Going from the line that contains "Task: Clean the" to the last line of the material below, repeat every line exactly.
>>>>
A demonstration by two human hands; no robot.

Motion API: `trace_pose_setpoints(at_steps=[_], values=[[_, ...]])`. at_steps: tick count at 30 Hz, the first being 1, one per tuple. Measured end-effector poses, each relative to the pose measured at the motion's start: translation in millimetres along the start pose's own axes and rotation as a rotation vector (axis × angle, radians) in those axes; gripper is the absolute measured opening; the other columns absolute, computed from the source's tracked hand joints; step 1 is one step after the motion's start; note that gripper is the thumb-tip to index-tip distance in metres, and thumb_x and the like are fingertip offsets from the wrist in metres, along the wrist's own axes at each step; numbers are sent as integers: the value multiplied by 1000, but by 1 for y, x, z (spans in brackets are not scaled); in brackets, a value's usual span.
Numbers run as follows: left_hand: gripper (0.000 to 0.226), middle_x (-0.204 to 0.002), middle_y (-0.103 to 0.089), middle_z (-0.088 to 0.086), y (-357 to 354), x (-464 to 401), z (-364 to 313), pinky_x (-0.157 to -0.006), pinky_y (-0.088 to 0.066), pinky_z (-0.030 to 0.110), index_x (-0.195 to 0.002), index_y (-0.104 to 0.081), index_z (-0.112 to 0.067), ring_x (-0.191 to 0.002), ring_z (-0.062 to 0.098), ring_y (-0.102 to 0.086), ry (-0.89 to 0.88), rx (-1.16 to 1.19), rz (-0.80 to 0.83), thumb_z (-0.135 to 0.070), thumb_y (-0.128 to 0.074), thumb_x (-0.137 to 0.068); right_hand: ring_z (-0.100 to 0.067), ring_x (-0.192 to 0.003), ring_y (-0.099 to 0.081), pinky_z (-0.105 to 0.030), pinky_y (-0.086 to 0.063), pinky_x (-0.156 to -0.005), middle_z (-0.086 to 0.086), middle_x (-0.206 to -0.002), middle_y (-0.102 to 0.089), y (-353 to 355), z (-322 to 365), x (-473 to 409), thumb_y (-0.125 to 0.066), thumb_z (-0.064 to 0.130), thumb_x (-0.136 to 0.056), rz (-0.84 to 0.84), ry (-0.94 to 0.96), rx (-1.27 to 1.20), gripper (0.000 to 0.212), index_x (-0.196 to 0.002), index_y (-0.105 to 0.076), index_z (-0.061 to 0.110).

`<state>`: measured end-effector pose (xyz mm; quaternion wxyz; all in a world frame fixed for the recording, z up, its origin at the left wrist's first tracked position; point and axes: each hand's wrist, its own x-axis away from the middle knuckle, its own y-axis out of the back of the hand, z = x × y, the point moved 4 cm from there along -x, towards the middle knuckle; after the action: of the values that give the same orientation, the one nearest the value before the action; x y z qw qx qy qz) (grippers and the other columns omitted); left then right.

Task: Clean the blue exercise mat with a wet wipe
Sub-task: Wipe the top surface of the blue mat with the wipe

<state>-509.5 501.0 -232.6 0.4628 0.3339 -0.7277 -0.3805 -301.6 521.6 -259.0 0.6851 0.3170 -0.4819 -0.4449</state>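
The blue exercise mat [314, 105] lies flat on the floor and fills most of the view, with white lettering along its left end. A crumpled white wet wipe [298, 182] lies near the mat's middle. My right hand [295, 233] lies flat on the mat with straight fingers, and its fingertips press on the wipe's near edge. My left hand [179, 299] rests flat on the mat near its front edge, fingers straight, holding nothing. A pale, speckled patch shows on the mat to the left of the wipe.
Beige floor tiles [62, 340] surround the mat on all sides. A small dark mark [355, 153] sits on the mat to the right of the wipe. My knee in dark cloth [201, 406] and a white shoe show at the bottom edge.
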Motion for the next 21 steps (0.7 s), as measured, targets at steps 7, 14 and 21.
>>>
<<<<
RESULT FOR THIS TASK:
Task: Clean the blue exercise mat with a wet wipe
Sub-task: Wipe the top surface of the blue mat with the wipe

<state>-509.5 501.0 -232.6 0.4628 0.3339 -0.7277 -0.3805 -301.6 521.6 -259.0 0.6851 0.3170 -0.4819 -0.4449</state>
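The blue exercise mat [314, 105] lies flat on the floor and fills most of the view, with white lettering along its left end. A crumpled white wet wipe [298, 182] lies near the mat's middle. My right hand [295, 233] lies flat on the mat with straight fingers, and its fingertips press on the wipe's near edge. My left hand [179, 299] rests flat on the mat near its front edge, fingers straight, holding nothing. A pale, speckled patch shows on the mat to the left of the wipe.
Beige floor tiles [62, 340] surround the mat on all sides. A small dark mark [355, 153] sits on the mat to the right of the wipe. My knee in dark cloth [201, 406] and a white shoe show at the bottom edge.
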Motion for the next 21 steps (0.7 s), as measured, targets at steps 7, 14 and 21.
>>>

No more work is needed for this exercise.